Enerji kaynağı olan fındığın kıymetini Avrupalılar iyi biliyor olmalı ki, en fazla fındık ihracatının yapıldığı ülkeler; Almanya, Fransa, İngiltere, İspanya başta olmak üzere sair Avrupa ülkeleri… Bu ülkelerde top koşturan futbolcuların başarılı olmalarının sırrı acaba çok fındık yemeleri midir?
 
***
Fiskobirlik fındığın neresinde?
Bugünün siyaset mantığı ve meclisteki sandalye sayısı üstünlüğüne göre; Ak Parti ne derse o olur. Ak Parti’nin desteklemediği ve kabullenmediği bir meselenin hayat bulması zordur.
 
Ak Parti, 12-14 yıl öncesine kadar fındık denilince ilk akla gelen, dünya markası, ciddi, güvenilir bir müessese olan Fiskobirlik’i defterden silmiştir!

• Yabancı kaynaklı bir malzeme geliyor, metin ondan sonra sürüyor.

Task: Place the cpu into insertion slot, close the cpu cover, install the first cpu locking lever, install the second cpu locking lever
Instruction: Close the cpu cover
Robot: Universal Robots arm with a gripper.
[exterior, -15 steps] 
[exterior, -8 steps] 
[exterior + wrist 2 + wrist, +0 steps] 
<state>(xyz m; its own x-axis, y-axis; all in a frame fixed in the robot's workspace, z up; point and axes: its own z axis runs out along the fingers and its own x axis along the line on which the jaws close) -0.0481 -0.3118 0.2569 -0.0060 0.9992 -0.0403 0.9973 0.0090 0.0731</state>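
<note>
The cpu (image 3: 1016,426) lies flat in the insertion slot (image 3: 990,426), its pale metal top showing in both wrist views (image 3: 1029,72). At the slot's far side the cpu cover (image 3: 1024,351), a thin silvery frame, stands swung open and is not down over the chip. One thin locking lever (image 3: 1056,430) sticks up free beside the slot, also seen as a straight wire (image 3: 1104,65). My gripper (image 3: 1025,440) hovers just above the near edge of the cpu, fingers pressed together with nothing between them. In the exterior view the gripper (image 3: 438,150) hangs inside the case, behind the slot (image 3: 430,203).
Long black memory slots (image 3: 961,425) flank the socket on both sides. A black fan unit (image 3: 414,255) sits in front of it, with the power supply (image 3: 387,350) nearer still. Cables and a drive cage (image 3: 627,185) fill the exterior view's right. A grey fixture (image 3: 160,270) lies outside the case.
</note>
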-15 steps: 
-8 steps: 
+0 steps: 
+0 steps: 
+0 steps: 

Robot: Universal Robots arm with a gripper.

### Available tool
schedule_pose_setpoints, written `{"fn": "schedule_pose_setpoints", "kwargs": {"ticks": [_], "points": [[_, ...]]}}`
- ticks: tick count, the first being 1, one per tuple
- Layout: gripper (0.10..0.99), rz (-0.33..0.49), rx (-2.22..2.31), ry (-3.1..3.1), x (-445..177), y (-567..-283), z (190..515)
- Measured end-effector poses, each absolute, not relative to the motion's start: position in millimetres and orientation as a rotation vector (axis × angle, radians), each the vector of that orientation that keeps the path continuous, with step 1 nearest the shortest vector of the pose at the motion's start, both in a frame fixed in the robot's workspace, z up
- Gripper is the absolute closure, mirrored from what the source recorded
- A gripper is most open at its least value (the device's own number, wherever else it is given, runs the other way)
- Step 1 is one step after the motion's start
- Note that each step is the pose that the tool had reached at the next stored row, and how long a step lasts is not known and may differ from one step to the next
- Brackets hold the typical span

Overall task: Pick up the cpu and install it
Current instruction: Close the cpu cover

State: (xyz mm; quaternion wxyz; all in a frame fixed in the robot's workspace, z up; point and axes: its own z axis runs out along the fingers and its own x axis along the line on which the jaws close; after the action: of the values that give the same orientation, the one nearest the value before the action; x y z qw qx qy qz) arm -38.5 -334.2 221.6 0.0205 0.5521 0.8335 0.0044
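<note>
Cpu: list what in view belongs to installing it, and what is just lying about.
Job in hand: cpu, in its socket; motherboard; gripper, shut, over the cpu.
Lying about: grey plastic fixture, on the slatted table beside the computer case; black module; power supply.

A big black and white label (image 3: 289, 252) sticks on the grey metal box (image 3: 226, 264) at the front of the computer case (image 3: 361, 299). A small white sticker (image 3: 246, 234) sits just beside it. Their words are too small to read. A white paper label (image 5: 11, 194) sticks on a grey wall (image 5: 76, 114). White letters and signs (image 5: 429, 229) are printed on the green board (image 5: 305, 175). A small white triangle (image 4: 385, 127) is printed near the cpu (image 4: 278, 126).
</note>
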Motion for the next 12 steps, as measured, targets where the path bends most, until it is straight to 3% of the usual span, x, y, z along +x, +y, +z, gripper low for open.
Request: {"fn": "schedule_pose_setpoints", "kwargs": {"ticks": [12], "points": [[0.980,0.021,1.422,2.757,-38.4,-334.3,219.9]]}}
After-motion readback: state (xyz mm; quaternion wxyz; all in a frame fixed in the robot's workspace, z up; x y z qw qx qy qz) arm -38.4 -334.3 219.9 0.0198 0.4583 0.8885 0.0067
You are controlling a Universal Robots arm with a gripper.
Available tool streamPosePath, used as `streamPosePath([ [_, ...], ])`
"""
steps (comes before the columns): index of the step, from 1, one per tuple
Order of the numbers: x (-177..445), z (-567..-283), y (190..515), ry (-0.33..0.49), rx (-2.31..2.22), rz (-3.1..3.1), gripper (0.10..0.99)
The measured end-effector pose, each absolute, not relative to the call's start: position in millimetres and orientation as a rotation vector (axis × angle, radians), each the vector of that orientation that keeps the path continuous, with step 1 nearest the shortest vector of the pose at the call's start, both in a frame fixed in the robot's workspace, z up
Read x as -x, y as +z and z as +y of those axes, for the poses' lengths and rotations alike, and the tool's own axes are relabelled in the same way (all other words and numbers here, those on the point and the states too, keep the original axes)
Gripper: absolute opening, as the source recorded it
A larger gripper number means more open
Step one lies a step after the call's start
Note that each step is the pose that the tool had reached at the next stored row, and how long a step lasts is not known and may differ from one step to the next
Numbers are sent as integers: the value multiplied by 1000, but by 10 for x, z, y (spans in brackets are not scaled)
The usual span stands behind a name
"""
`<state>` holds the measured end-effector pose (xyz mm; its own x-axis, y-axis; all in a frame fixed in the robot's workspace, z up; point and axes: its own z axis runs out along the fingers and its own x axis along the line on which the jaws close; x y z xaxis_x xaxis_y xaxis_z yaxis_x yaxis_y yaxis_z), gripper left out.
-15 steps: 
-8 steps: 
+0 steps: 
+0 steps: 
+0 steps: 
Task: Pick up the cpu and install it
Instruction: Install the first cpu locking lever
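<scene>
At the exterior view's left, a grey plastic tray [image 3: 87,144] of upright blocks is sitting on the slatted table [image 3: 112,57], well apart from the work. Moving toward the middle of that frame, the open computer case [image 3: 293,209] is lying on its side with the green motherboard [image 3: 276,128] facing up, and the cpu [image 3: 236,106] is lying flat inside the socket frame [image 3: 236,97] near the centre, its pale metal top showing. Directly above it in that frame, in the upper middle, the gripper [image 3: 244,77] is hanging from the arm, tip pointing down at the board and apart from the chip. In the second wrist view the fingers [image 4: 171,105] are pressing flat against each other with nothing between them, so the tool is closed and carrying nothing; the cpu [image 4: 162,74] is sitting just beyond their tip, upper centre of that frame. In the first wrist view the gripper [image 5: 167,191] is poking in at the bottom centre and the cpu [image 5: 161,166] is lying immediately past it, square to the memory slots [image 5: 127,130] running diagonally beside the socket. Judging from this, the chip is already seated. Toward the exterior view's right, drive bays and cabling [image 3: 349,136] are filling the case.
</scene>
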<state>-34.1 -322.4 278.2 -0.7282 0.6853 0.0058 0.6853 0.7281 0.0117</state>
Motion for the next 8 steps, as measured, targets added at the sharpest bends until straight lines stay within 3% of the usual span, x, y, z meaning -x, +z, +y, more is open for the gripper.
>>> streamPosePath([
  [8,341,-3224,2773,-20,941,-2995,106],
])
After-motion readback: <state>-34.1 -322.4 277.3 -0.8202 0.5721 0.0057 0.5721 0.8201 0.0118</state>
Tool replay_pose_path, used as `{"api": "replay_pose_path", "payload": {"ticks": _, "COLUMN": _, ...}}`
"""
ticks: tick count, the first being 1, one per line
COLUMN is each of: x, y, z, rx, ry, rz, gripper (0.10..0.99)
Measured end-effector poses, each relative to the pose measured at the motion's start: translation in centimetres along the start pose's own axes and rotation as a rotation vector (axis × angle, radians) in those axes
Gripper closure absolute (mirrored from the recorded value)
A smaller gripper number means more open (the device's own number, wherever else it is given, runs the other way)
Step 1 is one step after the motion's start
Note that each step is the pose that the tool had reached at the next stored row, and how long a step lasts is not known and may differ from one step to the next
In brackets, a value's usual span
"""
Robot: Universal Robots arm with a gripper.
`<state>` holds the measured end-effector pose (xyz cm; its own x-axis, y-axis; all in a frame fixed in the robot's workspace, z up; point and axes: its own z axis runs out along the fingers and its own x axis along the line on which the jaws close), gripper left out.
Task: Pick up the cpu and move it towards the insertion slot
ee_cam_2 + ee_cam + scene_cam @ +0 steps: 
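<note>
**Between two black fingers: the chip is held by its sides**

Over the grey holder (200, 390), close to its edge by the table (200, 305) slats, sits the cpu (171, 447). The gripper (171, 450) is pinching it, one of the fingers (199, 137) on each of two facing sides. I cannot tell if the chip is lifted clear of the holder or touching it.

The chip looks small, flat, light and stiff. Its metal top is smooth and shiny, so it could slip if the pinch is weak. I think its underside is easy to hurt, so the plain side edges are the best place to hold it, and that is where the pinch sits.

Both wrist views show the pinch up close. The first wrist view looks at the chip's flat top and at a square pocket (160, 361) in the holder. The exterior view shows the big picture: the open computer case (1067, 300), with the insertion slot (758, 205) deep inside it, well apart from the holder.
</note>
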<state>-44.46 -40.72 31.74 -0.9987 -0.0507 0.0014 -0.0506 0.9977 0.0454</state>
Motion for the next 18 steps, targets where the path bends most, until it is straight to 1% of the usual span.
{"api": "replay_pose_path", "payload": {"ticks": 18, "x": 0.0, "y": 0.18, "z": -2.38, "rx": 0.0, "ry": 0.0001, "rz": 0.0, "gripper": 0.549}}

Ak Parti, eski gücünü kaybeden, kooperatif ortaklarının dahi desteğini çektiği Fiskobirlik’e iktidar süresinde destek vermemiş, hatta hükümet olarak destek vermeyeceklerini de defalarca deklare etmiştir. Fiskobirlik kendi yağıyla kavrulmaya terk edilmiştir. 
Hükümetin bu tavrı; doğrudur yanlıştır, haklılık payı vardır yoktur… Bu ayrı bir mevzu… Lakin gerçek budur. Bu itibarla Fiskobirlik üzerinde fındık politikasının yürütülmesini beklemek; (bugün itibariyle) içi boş bir hayaldir. Ve bu kanaldan çözüm beklemek boşuna zaman harcamak olur.
 
***
Mecliste Fındıkta Giresun damgası!..
Meclis Araştırma önergesi görüşmelerine iki Giresunlu mebus damga vuruyor…
Biri Ak Parti Grubu adına önerge aleyhinde konuşan Cemal Öztürk, diğeri CHP Grubu adına önerge lehinde konuşan milletvekili Bülent Yener Bektaşoğlu.


 
Hâsılı kelam:
- Herkesin ve herkesimin gayet iyi bildiği fındık ve üretici sorunları; laf değil, icraat bekliyor.
- Mesele fındık tekeli FERERO düşmanlığı değil, fındık fiyatının piyasa şartları hilafına manipüle edilmesi meselesidir. Araştırılması ve müdahale edilmesi gereken mesele de budur.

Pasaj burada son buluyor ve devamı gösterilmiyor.